Some of the other research projects being conducted on campus this summer include Robert Nazarian, PhD, assistant professor of physics, and his team’s work on a climate research project entitled “Constructing an Emergent Constraint for Mid-Latitude Extreme Precipitation”; environmental research by biology professor Brian Walker, PhD, and student Jada Ormsbee ’24 on the “Presence of Microplastic Contamination in Magellanic Penguin Chicks from Punta Tombo Colony, Argentina”; Jillian Smith-Carpenter, PhD, associate professor of biochemistry and her research entitled “Structural and Chemical Characterization of Self-Assembling Nucleopeptides” which gives students Julianna Manson ’24 and Bianca Pineiro ’25 bench chemistry skills, instrument training, and scientific communication experience; as well as the continuation of research led by Matthew LaClair, PhD, visiting assistant professor in the Department of Psychological and Brain Sciences, and Ashley Soyong Byun, PhD, associate professor in the Biology Department, where they are testing interspecies social learning in spider monkeys, using a “puzzle tube” which they designed.

Many of these students had the opportunity to present their work in person to peers and faculty members on campus as well through summer lunch seminars hosted by Sigma Xi, the Scientific Research Society. 

“These weekly gatherings bring students, faculty, staff, and administrators together to learn about all the great research work going on in Bannow over the summer,” said L. Kraig Steffen, PhD, associate professor of chemistry and biochemistry and director of the Environmental Studies Program. “Students get a chance to practice the important skill of presenting their work. They get to see that, whatever the specifics of the research may be, all research involves great effort, similar challenges, disappointment and joy, as well as opportunities to make new and exciting connections between fields.”

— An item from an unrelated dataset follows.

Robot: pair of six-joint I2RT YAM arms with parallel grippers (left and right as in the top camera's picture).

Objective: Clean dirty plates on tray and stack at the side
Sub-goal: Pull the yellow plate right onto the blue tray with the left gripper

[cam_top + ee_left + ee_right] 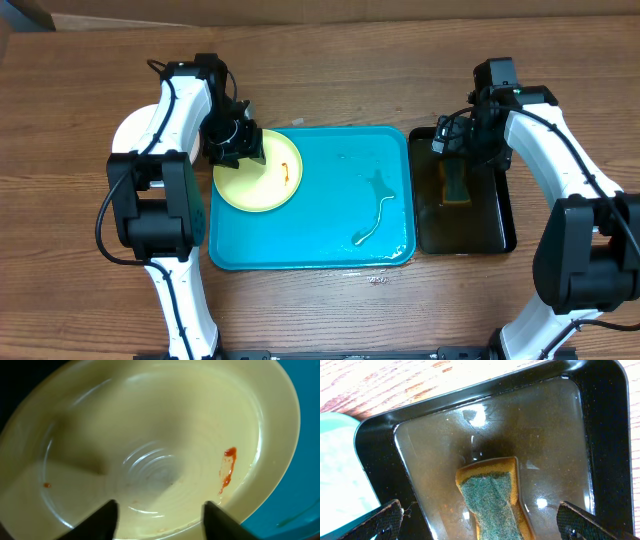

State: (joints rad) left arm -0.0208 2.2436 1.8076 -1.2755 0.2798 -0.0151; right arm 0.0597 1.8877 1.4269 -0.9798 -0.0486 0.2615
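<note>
A lime green plate (262, 180) with a pale centre lies at the far left of the turquoise tray (310, 235). An orange-red smear (287, 175) marks its right side. My left gripper (235, 145) hovers over the plate's far-left rim. In the left wrist view the plate (150, 425) fills the frame with its smear (228, 467), and the gripper (160, 503) has its jaws apart above the near rim, with nothing clamped. A white plate (130, 135) rests on the table left of the tray, partly under the left arm. My right gripper (479, 510) is wide open astride the sponge (495, 500).
A black tray (500, 215) holding shallow murky water and the sponge (456, 183) stands right of the turquoise tray. Water streaks (375, 215) and a puddle lie on the turquoise tray's right half. Wooden table surrounds both trays.
</note>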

From discoveries in physics and biochemistry to the digital humanities and psychology, more than 300 research projects are conducted annually within the College of Arts and Sciences, and more than half of those are presented at national scholarly meetings or are published in professional journals and academic publications. At least 70 percent of College of Arts and Sciences graduates complete at least one internship, practicum, or research study. Beginning with the Class of 2026, the Arts and Sciences Guarantee, a distinctive fellowship, will provide funding of up to $2,500 to support undergraduates who obtain an approved unpaid internship, research, or fieldwork experience while studying at Fairfield.